EXTRACTED DATA –
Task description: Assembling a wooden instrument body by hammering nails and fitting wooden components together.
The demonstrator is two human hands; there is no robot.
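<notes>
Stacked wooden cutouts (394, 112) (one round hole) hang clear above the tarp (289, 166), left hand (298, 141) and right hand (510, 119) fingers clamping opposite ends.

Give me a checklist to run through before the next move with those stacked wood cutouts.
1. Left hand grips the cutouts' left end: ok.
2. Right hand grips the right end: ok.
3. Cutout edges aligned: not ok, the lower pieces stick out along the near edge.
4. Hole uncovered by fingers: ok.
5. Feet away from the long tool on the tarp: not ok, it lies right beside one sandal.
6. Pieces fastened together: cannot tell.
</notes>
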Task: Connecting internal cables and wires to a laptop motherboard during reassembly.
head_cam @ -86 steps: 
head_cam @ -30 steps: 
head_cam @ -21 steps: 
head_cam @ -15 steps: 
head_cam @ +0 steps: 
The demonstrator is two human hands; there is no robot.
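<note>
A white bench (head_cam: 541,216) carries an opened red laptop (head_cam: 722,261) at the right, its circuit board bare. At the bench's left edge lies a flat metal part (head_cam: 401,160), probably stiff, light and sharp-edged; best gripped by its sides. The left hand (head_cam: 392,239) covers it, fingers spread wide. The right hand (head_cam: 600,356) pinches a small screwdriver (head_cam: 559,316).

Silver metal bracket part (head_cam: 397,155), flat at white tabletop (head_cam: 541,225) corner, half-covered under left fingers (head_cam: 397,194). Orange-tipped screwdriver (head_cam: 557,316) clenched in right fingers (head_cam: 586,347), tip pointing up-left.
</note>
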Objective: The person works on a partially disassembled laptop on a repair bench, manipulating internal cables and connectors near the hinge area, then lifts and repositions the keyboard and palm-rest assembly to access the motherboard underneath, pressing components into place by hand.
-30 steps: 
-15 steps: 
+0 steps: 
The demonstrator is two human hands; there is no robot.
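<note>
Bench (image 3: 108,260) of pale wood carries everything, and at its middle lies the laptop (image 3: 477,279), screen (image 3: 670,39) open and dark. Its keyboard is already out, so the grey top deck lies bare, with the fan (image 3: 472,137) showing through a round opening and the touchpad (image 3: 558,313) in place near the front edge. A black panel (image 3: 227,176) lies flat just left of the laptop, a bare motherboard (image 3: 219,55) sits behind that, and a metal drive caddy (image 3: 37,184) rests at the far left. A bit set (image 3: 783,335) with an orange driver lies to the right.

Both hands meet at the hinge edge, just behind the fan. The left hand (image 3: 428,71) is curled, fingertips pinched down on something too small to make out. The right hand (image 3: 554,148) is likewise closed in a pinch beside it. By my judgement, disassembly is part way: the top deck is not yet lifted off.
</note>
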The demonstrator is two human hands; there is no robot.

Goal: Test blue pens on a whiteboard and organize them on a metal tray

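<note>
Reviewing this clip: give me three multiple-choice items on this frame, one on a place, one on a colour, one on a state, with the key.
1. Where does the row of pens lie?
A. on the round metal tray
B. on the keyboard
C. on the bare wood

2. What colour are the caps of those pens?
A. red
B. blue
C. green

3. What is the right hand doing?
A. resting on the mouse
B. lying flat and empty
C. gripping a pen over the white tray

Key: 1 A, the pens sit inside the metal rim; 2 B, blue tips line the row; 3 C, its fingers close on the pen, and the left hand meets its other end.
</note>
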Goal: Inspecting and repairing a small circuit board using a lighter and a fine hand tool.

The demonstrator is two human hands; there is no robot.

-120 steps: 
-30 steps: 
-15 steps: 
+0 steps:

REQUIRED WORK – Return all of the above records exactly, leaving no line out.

RESPONSE AREA –
Task description: Assembling a wooden instrument body by hammering nails and fitting wooden components together.
The demonstrator is two human hands; there is no robot.
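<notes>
Stacked wooden cutouts (394, 112) (one round hole) hang clear above the tarp (289, 166), left hand (298, 141) and right hand (510, 119) fingers clamping opposite ends.

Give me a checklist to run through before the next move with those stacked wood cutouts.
1. Left hand grips the cutouts' left end: ok.
2. Right hand grips the right end: ok.
3. Cutout edges aligned: not ok, the lower pieces stick out along the near edge.
4. Hole uncovered by fingers: ok.
5. Feet away from the long tool on the tarp: not ok, it lies right beside one sandal.
6. Pieces fastened together: cannot tell.
</notes>
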Task: Connecting internal cables and wires to a laptop motherboard during reassembly.
head_cam @ -86 steps: 
head_cam @ -30 steps: 
head_cam @ -21 steps: 
head_cam @ -15 steps: 
head_cam @ +0 steps: 
The demonstrator is two human hands; there is no robot.
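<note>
A white bench (head_cam: 541,216) carries an opened red laptop (head_cam: 722,261) at the right, its circuit board bare. At the bench's left edge lies a flat metal part (head_cam: 401,160), probably stiff, light and sharp-edged; best gripped by its sides. The left hand (head_cam: 392,239) covers it, fingers spread wide. The right hand (head_cam: 600,356) pinches a small screwdriver (head_cam: 559,316).

Silver metal bracket part (head_cam: 397,155), flat at white tabletop (head_cam: 541,225) corner, half-covered under left fingers (head_cam: 397,194). Orange-tipped screwdriver (head_cam: 557,316) clenched in right fingers (head_cam: 586,347), tip pointing up-left.
</note>
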Objective: The person works on a partially disassembled laptop on a repair bench, manipulating internal cables and connectors near the hinge area, then lifts and repositions the keyboard and palm-rest assembly to access the motherboard underneath, pressing components into place by hand.
-30 steps: 
-15 steps: 
+0 steps: 
The demonstrator is two human hands; there is no robot.
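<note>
Bench (image 3: 108,260) of pale wood carries everything, and at its middle lies the laptop (image 3: 477,279), screen (image 3: 670,39) open and dark. Its keyboard is already out, so the grey top deck lies bare, with the fan (image 3: 472,137) showing through a round opening and the touchpad (image 3: 558,313) in place near the front edge. A black panel (image 3: 227,176) lies flat just left of the laptop, a bare motherboard (image 3: 219,55) sits behind that, and a metal drive caddy (image 3: 37,184) rests at the far left. A bit set (image 3: 783,335) with an orange driver lies to the right.

Both hands meet at the hinge edge, just behind the fan. The left hand (image 3: 428,71) is curled, fingertips pinched down on something too small to make out. The right hand (image 3: 554,148) is likewise closed in a pinch beside it. By my judgement, disassembly is part way: the top deck is not yet lifted off.
</note>
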The demonstrator is two human hands; there is no robot.

Goal: Test blue pens on a whiteboard and organize them on a metal tray

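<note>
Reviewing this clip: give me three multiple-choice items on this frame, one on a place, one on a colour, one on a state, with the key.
1. Where does the row of pens lie?
A. on the round metal tray
B. on the keyboard
C. on the bare wood

2. What colour are the caps of those pens?
A. red
B. blue
C. green

3. What is the right hand doing?
A. resting on the mouse
B. lying flat and empty
C. gripping a pen over the white tray

Key: 1 A, the pens sit inside the metal rim; 2 B, blue tips line the row; 3 C, its fingers close on the pen, and the left hand meets its other end.
</note>
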Goal: Inspecting and repairing a small circuit board using a lighter and a fine hand tool.

The demonstrator is two human hands; there is no robot.

-120 steps: 
-30 steps: 
-15 steps: 
+0 steps:

The complete answer has now been given.